Repeat exactly, please, the opening lines of the data below, through and including the line where "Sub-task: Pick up" sits.
DATA EXTRACT START
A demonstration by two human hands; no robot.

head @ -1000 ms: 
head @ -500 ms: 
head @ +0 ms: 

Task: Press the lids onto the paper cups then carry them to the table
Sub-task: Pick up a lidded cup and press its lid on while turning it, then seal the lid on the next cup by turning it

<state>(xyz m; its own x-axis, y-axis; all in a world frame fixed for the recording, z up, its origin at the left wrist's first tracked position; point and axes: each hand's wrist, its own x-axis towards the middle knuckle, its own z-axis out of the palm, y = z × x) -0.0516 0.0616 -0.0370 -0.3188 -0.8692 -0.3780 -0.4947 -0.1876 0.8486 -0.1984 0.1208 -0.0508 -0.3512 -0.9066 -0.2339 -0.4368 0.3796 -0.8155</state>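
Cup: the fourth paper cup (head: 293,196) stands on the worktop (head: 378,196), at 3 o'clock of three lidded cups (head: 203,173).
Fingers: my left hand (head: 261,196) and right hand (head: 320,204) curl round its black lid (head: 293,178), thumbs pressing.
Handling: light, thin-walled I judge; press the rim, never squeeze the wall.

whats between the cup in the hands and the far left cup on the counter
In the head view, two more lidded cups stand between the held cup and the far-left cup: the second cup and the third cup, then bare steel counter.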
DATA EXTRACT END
#### ANSWER SECTION:
A demonstration by two human hands; no robot.

head @ -1000 ms: 
head @ -500 ms: 
head @ +0 ms: 

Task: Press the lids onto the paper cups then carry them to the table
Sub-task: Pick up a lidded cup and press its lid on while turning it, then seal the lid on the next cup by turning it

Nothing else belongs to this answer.